Sunday, January 03, 2016

Day Job





It’s all about priorities I suppose, so I aim to make this year a decisive one for myself. I’m well aware research has been done which proves that talking about one’s objectives makes them much less likely to happen, so I intend to keep my ambition silent, and start the ball rolling now.

Flashback to just before Christmas and one of Detroit’s most out-there voices, Terrence Dixon, waffling on about the needto “keep it real” by being devoted to your art and craft 100%; eschewing the need to work in order to support yourself, eat, drink have a roof over your head and do the same for your family, that’s if you’ve been unfocussed enough to have one, I suppose. I’d like to think that Dixon’s words didn’t come out quite as he intended them to, so I’ll try and give him the benefit of the doubt. However, he does have a history of not engaging his brain before he posts on social media. This hasn’t stopped him from releasing some of the best, most complex techno of the last few years though, so keep on with that Terrence, and stop announcing your retirement. You’ve had more comebacks than Status Quo.

If there’s one person who feels trapped in a vortex of gainful employment butting its head against unrequited artistic potential it’s myself. Blogging for around ten years now, writing reviews and interviews for other websites since 2007, but giving over the majority of my time to a job which doesn’t recognize experience as an asset and is part of a fly-by-the-seat-of-you-pants industry which is incredibly self-perpetuating, I really see this year as one in which I need to do something. I’ve been DJing for twenty years, since 2004 on community radio. This will be coming to an end this Saturday, as the show I have been helming with Harry Sword has fallen victim to the creeping gentrification of the local airwaves. We don’t know how many people listen to our show, which goes out once a month, but I do know that the fact that we broadcast electronic music has seen it lumped lazily into a category which can’t tell the difference between bland, formulaic Beatport-inspired fodder and something far more relevant.

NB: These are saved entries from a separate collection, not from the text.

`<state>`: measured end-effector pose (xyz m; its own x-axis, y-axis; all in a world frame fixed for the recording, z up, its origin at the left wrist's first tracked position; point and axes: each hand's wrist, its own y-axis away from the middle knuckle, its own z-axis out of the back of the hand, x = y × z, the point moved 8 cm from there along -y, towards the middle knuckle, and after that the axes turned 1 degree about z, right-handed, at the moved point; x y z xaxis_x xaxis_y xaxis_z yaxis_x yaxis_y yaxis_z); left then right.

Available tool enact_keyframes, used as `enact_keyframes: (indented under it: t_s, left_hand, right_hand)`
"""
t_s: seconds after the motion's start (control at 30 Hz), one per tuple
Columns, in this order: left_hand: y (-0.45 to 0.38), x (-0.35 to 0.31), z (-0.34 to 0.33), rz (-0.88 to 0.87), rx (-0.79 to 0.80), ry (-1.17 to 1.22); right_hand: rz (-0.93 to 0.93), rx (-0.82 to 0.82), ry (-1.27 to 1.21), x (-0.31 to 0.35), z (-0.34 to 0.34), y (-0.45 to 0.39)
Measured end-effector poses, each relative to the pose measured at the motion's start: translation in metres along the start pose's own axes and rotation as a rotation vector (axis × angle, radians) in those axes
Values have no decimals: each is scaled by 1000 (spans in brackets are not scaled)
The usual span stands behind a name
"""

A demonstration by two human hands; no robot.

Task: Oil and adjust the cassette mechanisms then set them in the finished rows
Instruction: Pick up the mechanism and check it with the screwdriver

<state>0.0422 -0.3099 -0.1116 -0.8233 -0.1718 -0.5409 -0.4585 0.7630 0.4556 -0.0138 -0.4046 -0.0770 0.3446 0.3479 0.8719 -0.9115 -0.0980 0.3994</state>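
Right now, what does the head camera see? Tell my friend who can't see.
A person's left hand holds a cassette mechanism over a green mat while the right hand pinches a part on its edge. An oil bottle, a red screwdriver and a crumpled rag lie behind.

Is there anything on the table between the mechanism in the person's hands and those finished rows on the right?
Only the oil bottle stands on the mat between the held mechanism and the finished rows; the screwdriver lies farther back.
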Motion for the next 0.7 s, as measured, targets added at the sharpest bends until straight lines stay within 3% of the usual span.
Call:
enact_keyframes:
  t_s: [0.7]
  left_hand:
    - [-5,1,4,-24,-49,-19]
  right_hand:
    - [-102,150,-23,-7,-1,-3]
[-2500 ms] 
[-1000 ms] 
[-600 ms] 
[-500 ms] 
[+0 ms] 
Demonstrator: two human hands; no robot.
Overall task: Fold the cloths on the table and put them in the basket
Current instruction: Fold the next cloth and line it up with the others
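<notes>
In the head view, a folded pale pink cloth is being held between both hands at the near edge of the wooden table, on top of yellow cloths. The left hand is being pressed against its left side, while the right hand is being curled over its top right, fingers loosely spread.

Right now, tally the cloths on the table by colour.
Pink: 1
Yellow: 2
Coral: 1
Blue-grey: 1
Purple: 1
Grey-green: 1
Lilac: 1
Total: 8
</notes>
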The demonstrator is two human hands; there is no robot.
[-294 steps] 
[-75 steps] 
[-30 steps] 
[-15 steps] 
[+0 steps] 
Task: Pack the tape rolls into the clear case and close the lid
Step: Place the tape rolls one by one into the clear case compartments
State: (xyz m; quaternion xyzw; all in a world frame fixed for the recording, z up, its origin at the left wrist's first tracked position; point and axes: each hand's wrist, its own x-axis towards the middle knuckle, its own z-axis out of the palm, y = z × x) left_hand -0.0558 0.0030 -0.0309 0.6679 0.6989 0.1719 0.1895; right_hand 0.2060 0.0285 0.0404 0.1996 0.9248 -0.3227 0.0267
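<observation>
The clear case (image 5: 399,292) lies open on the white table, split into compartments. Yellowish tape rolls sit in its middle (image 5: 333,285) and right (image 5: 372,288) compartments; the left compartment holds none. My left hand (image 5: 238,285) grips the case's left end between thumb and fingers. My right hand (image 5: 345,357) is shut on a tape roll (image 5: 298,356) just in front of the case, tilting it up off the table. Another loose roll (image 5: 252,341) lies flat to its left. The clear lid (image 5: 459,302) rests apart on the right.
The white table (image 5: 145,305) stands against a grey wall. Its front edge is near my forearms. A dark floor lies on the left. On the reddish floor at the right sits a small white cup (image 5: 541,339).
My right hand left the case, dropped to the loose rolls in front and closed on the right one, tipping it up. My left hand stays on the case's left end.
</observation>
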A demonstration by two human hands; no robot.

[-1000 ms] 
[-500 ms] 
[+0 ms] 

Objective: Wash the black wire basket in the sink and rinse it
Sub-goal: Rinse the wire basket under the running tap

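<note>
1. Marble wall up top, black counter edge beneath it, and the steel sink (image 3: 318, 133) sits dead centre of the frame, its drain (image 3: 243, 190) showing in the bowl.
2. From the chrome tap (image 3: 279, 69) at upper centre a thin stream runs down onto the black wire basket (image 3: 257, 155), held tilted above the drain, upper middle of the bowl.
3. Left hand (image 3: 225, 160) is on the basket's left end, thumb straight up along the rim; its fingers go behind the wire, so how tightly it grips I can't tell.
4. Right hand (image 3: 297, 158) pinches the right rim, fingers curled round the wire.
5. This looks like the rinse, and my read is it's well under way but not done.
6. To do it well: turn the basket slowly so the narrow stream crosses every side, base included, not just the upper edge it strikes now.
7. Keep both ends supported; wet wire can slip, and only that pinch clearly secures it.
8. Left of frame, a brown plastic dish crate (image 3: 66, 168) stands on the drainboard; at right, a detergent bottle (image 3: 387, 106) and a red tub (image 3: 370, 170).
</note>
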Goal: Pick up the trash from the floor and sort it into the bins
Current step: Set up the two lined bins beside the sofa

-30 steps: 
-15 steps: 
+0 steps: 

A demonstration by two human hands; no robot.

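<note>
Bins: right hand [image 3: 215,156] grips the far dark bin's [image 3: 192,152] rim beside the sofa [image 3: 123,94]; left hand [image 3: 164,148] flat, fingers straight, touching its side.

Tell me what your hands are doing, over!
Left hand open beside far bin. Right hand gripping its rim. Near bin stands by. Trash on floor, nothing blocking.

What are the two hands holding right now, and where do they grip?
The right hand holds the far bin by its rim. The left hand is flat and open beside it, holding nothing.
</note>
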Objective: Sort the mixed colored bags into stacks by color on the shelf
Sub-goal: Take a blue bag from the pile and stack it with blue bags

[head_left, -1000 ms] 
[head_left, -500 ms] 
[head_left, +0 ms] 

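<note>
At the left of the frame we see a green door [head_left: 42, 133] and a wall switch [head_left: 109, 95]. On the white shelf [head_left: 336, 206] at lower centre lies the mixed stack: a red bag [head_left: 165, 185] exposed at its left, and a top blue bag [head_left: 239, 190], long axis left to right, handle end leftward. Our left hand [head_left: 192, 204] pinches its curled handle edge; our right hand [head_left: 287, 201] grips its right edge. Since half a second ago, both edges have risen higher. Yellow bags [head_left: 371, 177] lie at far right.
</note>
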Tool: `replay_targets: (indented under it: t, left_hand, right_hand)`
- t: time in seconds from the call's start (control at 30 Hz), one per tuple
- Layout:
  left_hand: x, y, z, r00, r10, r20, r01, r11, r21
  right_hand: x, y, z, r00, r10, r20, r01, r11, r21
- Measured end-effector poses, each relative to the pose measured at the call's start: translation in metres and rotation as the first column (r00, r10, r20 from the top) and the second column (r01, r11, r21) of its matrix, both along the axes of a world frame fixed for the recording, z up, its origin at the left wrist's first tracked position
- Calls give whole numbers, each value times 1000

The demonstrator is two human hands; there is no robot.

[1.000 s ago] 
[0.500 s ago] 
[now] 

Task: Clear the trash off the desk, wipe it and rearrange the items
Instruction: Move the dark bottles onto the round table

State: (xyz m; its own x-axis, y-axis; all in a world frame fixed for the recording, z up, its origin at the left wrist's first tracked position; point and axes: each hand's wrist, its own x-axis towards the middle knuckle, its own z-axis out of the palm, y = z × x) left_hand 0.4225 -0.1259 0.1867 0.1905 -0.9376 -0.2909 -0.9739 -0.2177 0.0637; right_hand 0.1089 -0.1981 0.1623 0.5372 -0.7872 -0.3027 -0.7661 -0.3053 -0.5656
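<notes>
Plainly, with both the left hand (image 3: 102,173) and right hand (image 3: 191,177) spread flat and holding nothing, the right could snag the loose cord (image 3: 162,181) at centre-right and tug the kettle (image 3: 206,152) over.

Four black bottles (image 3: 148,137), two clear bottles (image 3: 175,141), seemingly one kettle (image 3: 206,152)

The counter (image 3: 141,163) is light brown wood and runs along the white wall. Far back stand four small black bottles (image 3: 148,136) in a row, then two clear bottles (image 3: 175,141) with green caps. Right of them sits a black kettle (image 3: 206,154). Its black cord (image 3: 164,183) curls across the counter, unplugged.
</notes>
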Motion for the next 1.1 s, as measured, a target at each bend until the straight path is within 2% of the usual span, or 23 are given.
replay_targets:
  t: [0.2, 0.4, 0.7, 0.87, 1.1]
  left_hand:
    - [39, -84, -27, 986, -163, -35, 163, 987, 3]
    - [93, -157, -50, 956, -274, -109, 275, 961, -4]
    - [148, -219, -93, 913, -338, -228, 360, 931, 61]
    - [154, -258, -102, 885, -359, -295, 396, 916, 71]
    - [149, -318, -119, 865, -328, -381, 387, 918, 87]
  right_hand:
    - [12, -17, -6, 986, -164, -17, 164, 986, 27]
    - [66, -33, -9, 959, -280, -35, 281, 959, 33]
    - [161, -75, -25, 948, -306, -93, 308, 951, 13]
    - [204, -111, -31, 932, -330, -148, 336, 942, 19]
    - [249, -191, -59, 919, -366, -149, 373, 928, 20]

I shouldn’t be too surprised though. I remember a local Cambridge DJ, one who doesn’t live there any more, being dismissive of my show when I broadcast for 209 Radio as one which just played minimal. This blog was originally set up to accompany it, but has flopped around somewhat since and evolved into a series of links to other things. It’s tempting to wind it up now, as the radio is coming to an end, even if there was a two –and-a-half year hiatus, but there’s life in the old dog yet. The most important use for it is to give me some hope for the future by me using it to document my thoughts in music and also to have a record of  those thought and a link with the past.

It could be said to be one-dimensional, inasmuch as there is a specific ficus on the music I buy and listen to, but it’s also there to show that I’ve never grown out of this and I regard any notion that I should as patronizing. DJ culture has always fascinated me, and I suppose there are some obvious reasons for this. One of my greatest regrets is that I’ve never learnt to play an instrument. Ergo, I don’t want my youngest son to ditch the piano he’s been learning for the past year or so. Another side to this though is that I’m not even sure I possess the concentration necessary to play anything, but I’ve always been in love with playing records, and have seen its infinite variety as much more interesting and entertaining than playing an instrument anyway. All slightly contradictory I know, and I’m not knocking musicians here for being mundane, indeed, the hours spent practicing and rehearsing to reach perfection are admirable, but probably not for me.

So, how to climb out of this wormhole of inhibition I’ve built for myself over the years? I need to find a few different angles and get my finger out of my arse. I’ve always had ideas but rarely acted on them. That will hopefully change this year (note use of “hopefully”; must be more assertive).